====== GIVEN INFORMATION ======

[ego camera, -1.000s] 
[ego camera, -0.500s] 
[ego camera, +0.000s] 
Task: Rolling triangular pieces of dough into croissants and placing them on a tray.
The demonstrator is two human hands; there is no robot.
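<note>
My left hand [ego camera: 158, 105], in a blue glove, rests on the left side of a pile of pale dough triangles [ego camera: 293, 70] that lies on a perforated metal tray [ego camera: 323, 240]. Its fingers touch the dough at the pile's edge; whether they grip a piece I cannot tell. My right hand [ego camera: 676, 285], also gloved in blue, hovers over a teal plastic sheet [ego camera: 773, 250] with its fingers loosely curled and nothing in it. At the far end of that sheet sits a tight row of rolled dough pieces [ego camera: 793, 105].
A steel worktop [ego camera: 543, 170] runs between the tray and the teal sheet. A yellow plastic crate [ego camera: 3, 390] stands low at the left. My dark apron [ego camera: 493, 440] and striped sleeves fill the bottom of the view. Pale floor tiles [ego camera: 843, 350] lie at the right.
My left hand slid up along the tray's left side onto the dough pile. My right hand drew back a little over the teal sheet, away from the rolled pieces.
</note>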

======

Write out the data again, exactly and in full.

▶ _TASK RESULT_:
[ego camera, -1.000s] 
[ego camera, -0.500s] 
[ego camera, +0.000s] 
Task: Rolling triangular pieces of dough into croissants and placing them on a tray.
The demonstrator is two human hands; there is no robot.
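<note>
My left hand [ego camera: 158, 105], in a blue glove, rests on the left side of a pile of pale dough triangles [ego camera: 293, 70] that lies on a perforated metal tray [ego camera: 323, 240]. Its fingers touch the dough at the pile's edge; whether they grip a piece I cannot tell. My right hand [ego camera: 676, 285], also gloved in blue, hovers over a teal plastic sheet [ego camera: 773, 250] with its fingers loosely curled and nothing in it. At the far end of that sheet sits a tight row of rolled dough pieces [ego camera: 793, 105].
A steel worktop [ego camera: 543, 170] runs between the tray and the teal sheet. A yellow plastic crate [ego camera: 3, 390] stands low at the left. My dark apron [ego camera: 493, 440] and striped sleeves fill the bottom of the view. Pale floor tiles [ego camera: 843, 350] lie at the right.
My left hand slid up along the tray's left side onto the dough pile. My right hand drew back a little over the teal sheet, away from the rolled pieces.
</note>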

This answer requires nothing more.